Monitoring
This guide covers setting up monitoring and alerting for UAPK Gateway.
Metrics Overview
UAPK Gateway exposes Prometheus-compatible metrics:
| Metric | Type | Description |
|---|---|---|
gateway_requests_total | Counter | Total requests by endpoint |
gateway_request_duration_seconds | Histogram | Request latency |
gateway_decisions_total | Counter | Decisions by type (allow/deny/escalate) |
gateway_active_agents | Gauge | Currently active agents |
gateway_pending_approvals | Gauge | Pending approval count |
gateway_chain_verification | Gauge | Last verification status |
Prometheus Setup
docker-compose.yml
version: '3.8'
services:
gateway:
image: ghcr.io/uapk/gateway:latest
environment:
METRICS_ENABLED: "true"
ports:
- "8000:8000"
prometheus:
image: prom/prometheus:latest
volumes:
- ./prometheus.yml:/etc/prometheus/prometheus.yml
- prometheus_data:/prometheus
ports:
- "9090:9090"
command:
- '--config.file=/etc/prometheus/prometheus.yml'
- '--storage.tsdb.path=/prometheus'
- '--storage.tsdb.retention.time=30d'
grafana:
image: grafana/grafana:latest
volumes:
- grafana_data:/var/lib/grafana
- ./grafana/dashboards:/etc/grafana/provisioning/dashboards
ports:
- "3000:3000"
environment:
GF_SECURITY_ADMIN_PASSWORD: ${GRAFANA_PASSWORD}
volumes:
prometheus_data:
grafana_data:
prometheus.yml
global:
scrape_interval: 15s
evaluation_interval: 15s
scrape_configs:
- job_name: 'gateway'
static_configs:
- targets: ['gateway:8000']
metrics_path: /metrics
- job_name: 'caddy'
static_configs:
- targets: ['caddy:9180']
- job_name: 'postgres'
static_configs:
- targets: ['postgres-exporter:9187']
alerting:
alertmanagers:
- static_configs:
- targets: ['alertmanager:9093']
rule_files:
- /etc/prometheus/alerts/*.yml
Grafana Dashboards
Gateway Overview Dashboard
{
"dashboard": {
"title": "UAPK Gateway Overview",
"panels": [
{
"title": "Request Rate",
"type": "graph",
"targets": [
{
"expr": "rate(gateway_requests_total[5m])",
"legendFormat": "{{endpoint}}"
}
]
},
{
"title": "Decision Distribution",
"type": "piechart",
"targets": [
{
"expr": "sum by (decision) (gateway_decisions_total)",
"legendFormat": "{{decision}}"
}
]
},
{
"title": "Request Latency (p99)",
"type": "graph",
"targets": [
{
"expr": "histogram_quantile(0.99, rate(gateway_request_duration_seconds_bucket[5m]))",
"legendFormat": "p99"
}
]
},
{
"title": "Pending Approvals",
"type": "stat",
"targets": [
{
"expr": "gateway_pending_approvals"
}
]
}
]
}
}
Alerting Rules
alerts.yml
groups:
- name: gateway
rules:
- alert: GatewayDown
expr: up{job="gateway"} == 0
for: 1m
labels:
severity: critical
annotations:
summary: "Gateway is down"
description: "Gateway has been down for more than 1 minute"
- alert: HighErrorRate
expr: rate(gateway_requests_total{status="5xx"}[5m]) > 0.1
for: 5m
labels:
severity: warning
annotations:
summary: "High error rate detected"
description: "Error rate is {{ $value | humanize }}%"
- alert: HighLatency
expr: histogram_quantile(0.99, rate(gateway_request_duration_seconds_bucket[5m])) > 1
for: 5m
labels:
severity: warning
annotations:
summary: "High latency detected"
description: "p99 latency is {{ $value }}s"
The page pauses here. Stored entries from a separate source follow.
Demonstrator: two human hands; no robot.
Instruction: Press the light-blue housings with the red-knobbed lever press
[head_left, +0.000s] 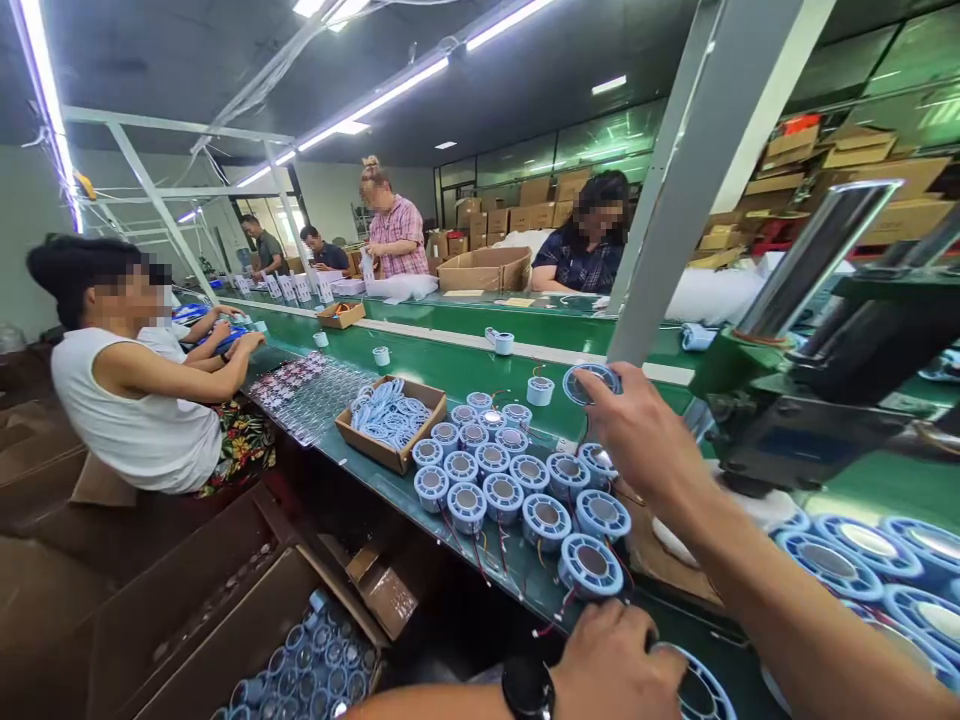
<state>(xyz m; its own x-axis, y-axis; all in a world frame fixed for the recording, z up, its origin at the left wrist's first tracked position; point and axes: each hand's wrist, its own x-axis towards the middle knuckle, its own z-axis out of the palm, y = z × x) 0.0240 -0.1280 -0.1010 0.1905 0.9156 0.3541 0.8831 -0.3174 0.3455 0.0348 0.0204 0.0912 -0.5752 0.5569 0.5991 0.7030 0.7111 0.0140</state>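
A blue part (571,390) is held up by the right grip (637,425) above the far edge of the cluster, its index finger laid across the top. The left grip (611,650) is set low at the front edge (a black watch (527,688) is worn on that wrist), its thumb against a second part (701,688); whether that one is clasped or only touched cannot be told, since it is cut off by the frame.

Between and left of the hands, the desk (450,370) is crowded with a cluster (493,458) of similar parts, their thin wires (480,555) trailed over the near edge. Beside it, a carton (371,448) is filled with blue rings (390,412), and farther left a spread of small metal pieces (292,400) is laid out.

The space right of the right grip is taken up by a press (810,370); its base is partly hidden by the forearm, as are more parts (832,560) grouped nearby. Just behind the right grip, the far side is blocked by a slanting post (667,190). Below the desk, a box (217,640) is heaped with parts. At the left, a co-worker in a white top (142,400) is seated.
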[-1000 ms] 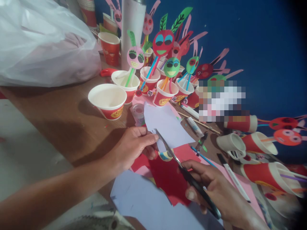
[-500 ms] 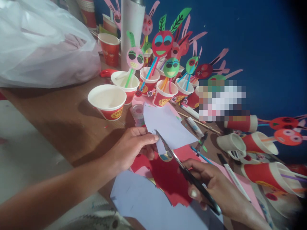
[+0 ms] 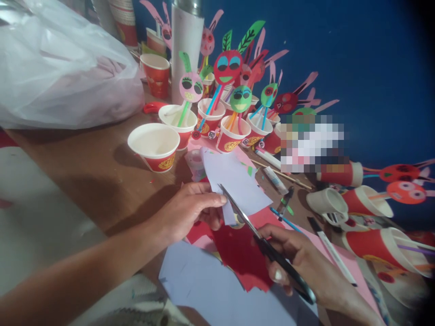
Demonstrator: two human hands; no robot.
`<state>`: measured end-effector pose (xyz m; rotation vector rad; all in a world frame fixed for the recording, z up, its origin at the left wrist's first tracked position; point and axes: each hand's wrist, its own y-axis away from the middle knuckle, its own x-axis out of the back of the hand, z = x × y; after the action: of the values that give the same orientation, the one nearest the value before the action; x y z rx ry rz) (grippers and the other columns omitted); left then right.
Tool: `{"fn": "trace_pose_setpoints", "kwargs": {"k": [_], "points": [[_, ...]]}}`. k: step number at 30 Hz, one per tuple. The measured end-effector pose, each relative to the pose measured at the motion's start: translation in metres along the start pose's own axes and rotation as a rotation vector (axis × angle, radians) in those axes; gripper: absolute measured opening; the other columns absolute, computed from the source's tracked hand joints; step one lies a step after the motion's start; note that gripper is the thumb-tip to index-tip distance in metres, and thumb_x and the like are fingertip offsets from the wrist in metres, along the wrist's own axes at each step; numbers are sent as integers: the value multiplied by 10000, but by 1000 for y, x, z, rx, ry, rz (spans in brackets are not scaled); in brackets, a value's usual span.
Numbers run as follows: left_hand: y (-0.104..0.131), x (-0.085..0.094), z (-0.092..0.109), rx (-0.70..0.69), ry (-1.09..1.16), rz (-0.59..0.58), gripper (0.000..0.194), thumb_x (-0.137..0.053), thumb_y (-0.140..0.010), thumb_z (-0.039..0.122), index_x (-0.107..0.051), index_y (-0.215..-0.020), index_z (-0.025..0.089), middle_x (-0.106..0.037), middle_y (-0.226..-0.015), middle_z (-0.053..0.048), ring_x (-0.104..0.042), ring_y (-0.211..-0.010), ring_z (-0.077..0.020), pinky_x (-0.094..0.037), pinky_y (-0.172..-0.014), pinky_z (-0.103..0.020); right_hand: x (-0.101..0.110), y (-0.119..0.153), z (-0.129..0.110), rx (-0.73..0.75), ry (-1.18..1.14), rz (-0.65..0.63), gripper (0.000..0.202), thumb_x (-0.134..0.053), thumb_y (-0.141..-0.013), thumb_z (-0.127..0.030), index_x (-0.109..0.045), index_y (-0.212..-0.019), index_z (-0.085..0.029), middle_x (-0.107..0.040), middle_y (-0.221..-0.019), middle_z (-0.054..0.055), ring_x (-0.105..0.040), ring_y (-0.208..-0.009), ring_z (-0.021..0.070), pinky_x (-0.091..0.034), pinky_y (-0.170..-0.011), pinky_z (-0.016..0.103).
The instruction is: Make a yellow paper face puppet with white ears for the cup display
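Between its thumb and fingers, my left hand pinches the edge of a pale lilac sheet of paper. My right hand is wrapped around the black handles of a pair of scissors. The blades lie across the lilac sheet, their tips close to my left thumb, and a narrow strip of the paper hangs below them. Under the hands are red paper and a larger lilac sheet.
Paper cups stand at the back, several holding paper faces on coloured straws. More cups lie tipped at the right. A white plastic bag fills the back left. A marker rests on pink paper.
The lilac sheet has tilted, its right corner shifting left and slightly down. The strip below the blades hangs lower. My hands have barely moved, and the view has shifted slightly.
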<state>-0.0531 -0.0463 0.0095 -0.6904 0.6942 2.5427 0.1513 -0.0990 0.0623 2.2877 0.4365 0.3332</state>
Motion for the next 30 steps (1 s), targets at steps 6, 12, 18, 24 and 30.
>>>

- alert: PendingApprovalsBacklog
expr: gateway_pending_approvals > 10
for: 1h
labels:
severity: warning
annotations:
summary: "Pending approvals backlog"
description: "{{ $value }} approvals pending for over 1 hour"
- alert: ChainVerificationFailed
expr: gateway_chain_verification == 0
for: 0m
labels:
severity: critical
annotations:
summary: "Log chain verification failed"
description: "Audit log chain integrity check failed"
- alert: HighDenyRate
expr: rate(gateway_decisions_total{decision="deny"}[1h]) / rate(gateway_decisions_total[1h]) > 0.2
for: 30m
labels:
severity: warning
annotations:
summary: "High deny rate"
description: "{{ $value | humanizePercentage }} of requests denied"
- name: database
rules:
- alert: DatabaseDown
expr: pg_up == 0
for: 1m
labels:
severity: critical
annotations:
summary: "PostgreSQL is down"
- alert: HighConnectionCount
expr: pg_stat_activity_count > 80
for: 5m
labels:
severity: warning
annotations:
summary: "High database connection count"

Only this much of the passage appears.